Supervalu in January announced that it had struck a deal to sell the five grocery brands. The company said at the time that, following the close of the transaction, Duncan would replace Wayne Sales, who became Supervalu’s president and CEO last year. The company appointed Duncan to his new post in early February, saying that the timing would enable him to “immediately start refining and, where appropriate, implement his plans for the business.”
 
Supervalu also recently appointed two new members to its board of directors. John Standley, chairman, president, and CEO of Rite Aid Corporation, and Mark A. Neporent, chief operating officer and general counsel of Cerberus Capital Management, L.P., were both appointed to the board on April 26.
 
In the Wednesday regulatory filing that disclosed Smith's retention payment, Supervalu also outlined stock options that were recently granted to certain executives.
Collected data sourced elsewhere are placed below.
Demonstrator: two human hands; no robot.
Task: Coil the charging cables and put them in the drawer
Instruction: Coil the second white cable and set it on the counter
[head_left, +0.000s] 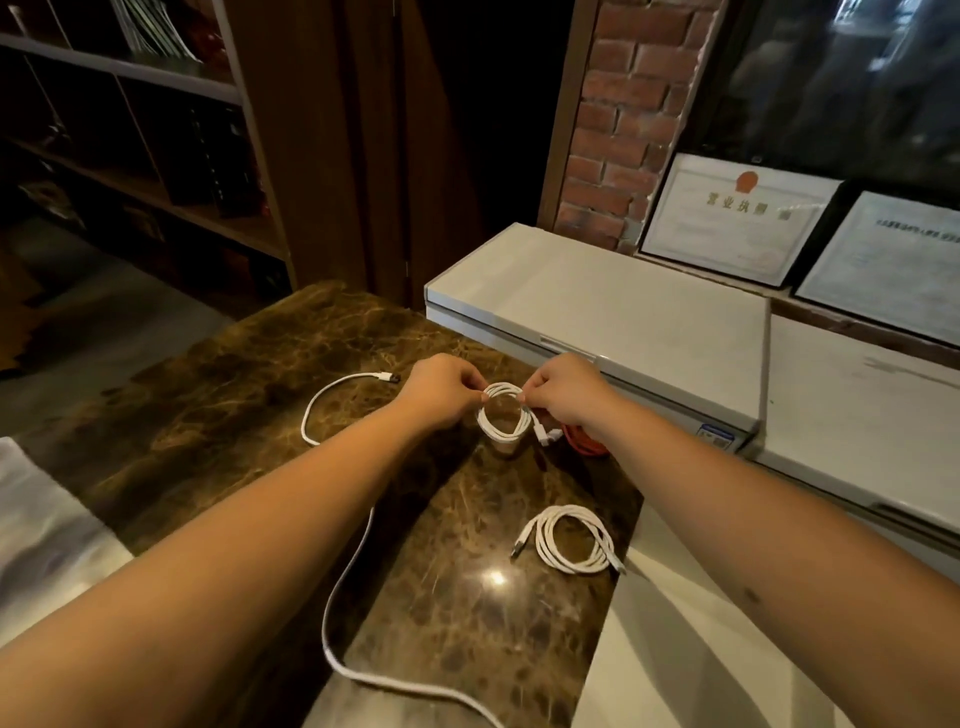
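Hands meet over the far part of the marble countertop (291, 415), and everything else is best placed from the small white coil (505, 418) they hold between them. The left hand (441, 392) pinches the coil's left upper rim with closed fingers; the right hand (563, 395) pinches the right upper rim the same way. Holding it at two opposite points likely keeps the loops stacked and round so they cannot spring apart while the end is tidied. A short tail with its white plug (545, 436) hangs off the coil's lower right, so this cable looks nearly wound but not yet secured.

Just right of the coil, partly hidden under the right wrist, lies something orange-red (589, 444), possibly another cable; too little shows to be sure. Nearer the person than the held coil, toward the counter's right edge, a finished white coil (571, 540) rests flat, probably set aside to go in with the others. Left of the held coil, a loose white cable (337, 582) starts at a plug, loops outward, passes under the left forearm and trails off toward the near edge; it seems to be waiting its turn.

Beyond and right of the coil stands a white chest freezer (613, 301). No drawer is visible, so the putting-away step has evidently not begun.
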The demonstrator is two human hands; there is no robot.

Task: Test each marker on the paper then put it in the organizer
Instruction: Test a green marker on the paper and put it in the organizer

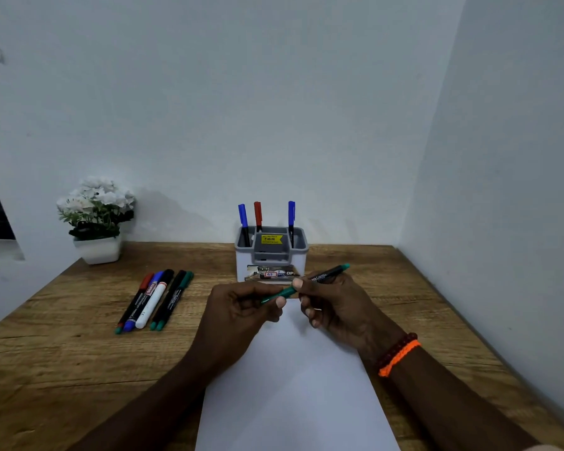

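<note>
Five markers (153, 301) lie side by side on the wooden table (62, 346), left of the white paper (293, 385). Above the paper, the left hand (238, 317) pinches the green cap end of a slim green marker (306, 283) while the right hand (336, 304) grips its black barrel. Behind, a grey plastic organizer (271, 255) holds three upright markers

wooden table (62, 353) in pale wall (274, 92) corner, white potted flowers (95, 216)
</note>
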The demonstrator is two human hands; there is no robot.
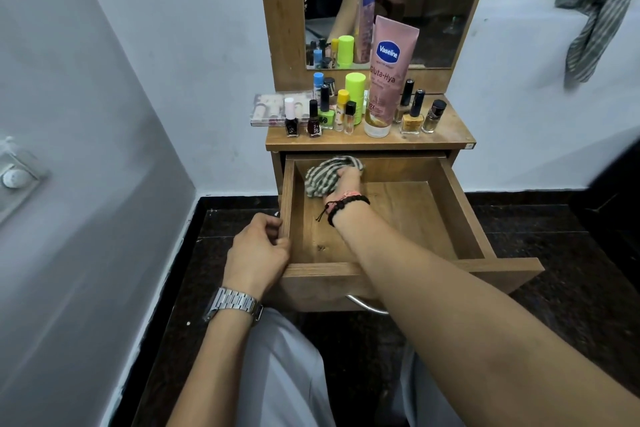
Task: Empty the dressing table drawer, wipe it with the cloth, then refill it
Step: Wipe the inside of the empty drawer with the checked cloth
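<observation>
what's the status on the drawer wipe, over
Right hand grips striped cloth, far-left corner of drawer. Left hand holds drawer's left wall. Drawer emptied; bottles up on tabletop. Nothing in the way.

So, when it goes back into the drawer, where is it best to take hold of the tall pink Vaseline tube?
Probably around the middle of the pink Vaseline tube, coming from the front. It stands cap-down, its flat top leaning toward the mirror. Bottles crowd both sides, so fingers have most room higher up.

even indoor light | soft shadows | edges bowed by wide lens
</observation>
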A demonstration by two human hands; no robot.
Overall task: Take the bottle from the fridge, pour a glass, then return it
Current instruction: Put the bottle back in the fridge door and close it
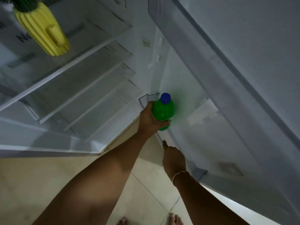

Duncan and President of Independent Business Janel Haugarth were granted options to acquire 829,892 and 276,631 shares, respectively. Meanwhile, non-executive Chairman Bob Miller was granted stock options for 1 million shares, in lieu of other payment he would have received for his role as chairman. The stock options have an exercise price of $6.49.
 
Supervalu reported sales of $17.1 billion for its 2013 fiscal year, which ended February 23, down from $36.1 billion the year before, following its recent sale of five grocery brands.  
 
Shares of Supervalu’s stock were trading down about 3.5 percent at $6.21 mid-day Thursday.